Wolverine Trading and Susquehanna International both sent letters to the SEC supporting CBOE’s petition for review.

“Currently, at some level options orders need to be displayed on an exchange,” says George Ruhana, CEO of Options House. “CBOE has historically had more market makers that have no access to flow or crosses, so I am not that surprised they are fighting [the rule].  The risk is that if most of the ‘best’ orders get crossed without market-makers participating, it may cause the market-makers to be less competitive and decrease market quality. There are concerns around whether or not the customer will get the best price possible in this trade, since it is not exposed to the whole market.”

Peter Bottini, vice president of trading at optionsXpress and an ISE board member, says you can basically do the same thing on the CBOE trading floor that ISE is trying to make happen electronically. “There’s a lot of institutional business that’s traded in open outcry, and ISE was trying to offer an electronic alternative. It’s more a competitive issue where CBOE and ISE are fighting over institutional business,” he says.

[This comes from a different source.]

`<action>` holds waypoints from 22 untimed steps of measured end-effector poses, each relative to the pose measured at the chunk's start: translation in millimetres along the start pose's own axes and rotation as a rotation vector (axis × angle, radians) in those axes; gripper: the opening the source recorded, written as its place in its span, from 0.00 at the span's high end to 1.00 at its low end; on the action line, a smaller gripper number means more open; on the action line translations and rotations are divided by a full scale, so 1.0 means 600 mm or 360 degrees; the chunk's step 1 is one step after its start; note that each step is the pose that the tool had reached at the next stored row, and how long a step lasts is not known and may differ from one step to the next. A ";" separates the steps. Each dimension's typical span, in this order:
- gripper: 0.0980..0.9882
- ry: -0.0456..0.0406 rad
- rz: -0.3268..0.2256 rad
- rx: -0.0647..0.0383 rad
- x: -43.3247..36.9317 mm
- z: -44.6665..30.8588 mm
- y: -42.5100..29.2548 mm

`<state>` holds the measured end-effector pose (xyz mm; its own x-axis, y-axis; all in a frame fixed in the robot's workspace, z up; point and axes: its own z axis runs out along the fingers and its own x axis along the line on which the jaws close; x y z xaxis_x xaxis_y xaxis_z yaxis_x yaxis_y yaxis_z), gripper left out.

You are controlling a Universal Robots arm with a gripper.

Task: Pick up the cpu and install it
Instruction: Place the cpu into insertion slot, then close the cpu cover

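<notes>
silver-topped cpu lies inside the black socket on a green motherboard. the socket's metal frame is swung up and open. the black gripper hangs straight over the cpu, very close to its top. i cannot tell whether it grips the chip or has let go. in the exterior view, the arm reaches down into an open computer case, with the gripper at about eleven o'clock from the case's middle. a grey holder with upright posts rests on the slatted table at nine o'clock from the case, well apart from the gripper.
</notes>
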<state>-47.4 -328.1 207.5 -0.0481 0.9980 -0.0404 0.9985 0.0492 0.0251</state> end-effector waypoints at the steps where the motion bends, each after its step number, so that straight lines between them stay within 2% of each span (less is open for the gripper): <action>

Mark Longo of TheOptionsInsider.com says, “It is a slippery slope once you allow anyone to cross orders without exchange exposure. The exchange execution requirement is one of the defining characteristics of the options market. If you allow certain orders to be executed upstairs, how long before virtually every order can be executed without first being exposed on an exchange?”

However, he adds, “A significant percentage of options volume is crossed upstairs before it is routed to an exchange for execution. The ISE is looking to garner a larger slice of that crossing pie and the CBOE wants to block that move.”